Chapter 8. Configuring Cluster Discovery

Running Data Grid on hosted services requires using discovery mechanisms that are adapted to network constraints that individual cloud providers impose. For instance, Amazon EC2 does not allow UDP multicast.

Data Grid can use the following cloud discovery mechanisms:

  • Generic discovery protocols (TCPPING and TCPGOSSIP)
  • JGroups PING protocols (KUBE_PING and DNS_PING)
  • Cloud-specific PING protocols
Note

Embedded Data Grid requires cloud provider dependencies.

8.1. TCPPING

TCPPING is a generic JGroups discovery mechanism that uses a static list of IP addresses for cluster members.

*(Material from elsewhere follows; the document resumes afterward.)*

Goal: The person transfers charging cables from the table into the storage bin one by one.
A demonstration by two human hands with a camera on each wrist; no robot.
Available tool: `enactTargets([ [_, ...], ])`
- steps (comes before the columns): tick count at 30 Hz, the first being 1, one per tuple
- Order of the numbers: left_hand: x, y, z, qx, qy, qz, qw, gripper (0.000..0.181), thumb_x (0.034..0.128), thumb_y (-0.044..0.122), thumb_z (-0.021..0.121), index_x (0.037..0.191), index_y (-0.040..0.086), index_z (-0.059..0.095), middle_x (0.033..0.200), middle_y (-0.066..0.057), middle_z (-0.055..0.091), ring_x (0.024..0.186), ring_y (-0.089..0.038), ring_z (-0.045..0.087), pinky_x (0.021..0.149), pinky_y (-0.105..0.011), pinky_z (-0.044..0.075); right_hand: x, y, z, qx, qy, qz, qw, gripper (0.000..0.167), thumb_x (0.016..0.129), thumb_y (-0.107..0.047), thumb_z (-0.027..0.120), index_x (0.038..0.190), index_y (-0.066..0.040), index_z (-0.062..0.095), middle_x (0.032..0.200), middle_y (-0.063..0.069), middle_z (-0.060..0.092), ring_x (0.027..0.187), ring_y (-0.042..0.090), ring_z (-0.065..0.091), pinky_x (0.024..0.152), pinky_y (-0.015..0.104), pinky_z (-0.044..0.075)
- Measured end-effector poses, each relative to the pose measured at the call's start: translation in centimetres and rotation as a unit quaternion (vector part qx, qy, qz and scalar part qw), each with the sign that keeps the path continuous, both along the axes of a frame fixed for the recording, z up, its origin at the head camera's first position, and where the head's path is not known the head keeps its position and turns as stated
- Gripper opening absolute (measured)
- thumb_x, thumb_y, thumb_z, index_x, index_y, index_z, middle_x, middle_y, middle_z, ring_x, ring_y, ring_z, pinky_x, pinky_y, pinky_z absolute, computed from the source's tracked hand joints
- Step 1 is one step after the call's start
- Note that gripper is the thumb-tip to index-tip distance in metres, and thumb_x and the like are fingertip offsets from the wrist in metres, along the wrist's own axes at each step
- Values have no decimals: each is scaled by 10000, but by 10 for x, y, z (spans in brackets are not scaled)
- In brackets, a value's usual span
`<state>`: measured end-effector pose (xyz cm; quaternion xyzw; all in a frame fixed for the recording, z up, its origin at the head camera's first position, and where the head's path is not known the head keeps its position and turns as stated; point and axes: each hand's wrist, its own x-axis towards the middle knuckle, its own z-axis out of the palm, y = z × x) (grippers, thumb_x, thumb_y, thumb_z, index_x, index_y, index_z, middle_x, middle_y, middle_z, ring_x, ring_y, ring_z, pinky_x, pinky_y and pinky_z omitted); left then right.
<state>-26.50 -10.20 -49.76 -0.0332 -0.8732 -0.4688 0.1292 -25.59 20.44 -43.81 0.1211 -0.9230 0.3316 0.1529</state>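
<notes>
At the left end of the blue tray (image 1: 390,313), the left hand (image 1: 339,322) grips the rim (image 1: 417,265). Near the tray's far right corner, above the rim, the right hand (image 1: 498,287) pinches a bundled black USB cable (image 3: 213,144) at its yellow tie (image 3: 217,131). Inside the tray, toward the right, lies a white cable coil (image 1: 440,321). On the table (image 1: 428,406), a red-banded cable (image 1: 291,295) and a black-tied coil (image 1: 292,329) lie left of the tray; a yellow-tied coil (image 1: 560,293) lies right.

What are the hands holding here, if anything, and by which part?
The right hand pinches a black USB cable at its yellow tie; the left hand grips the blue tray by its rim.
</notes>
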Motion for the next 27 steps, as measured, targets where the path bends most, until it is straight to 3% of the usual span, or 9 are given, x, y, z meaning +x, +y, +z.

To use TCPPING, you must add the list of static IP addresses to the JGroups configuration file for each Data Grid node. However, the drawback to TCPPING is that it does not allow nodes to dynamically join Data Grid clusters.

TCPPING configuration example

<config>
      <TCP bind_port="7800" />
      <TCPPING timeout="3000"
           initial_hosts="${jgroups.tcpping.initial_hosts:localhost[7800],localhost[7801]}"
           port_range="1"
           num_initial_members="3"/>
...
...
</config>

Reference

JGroups TCPPING

8.2. Gossip Router

Gossip routers provide a centralized location on the network from which your Data Grid cluster can retrieve addresses of other nodes.

You inject the address (IP:PORT) of the Gossip router into Data Grid nodes as follows:

  1. Pass the address as a system property to the JVM; for example, -DGossipRouterAddress="10.10.2.4[12001]".
  2. Reference that system property in the JGroups configuration file.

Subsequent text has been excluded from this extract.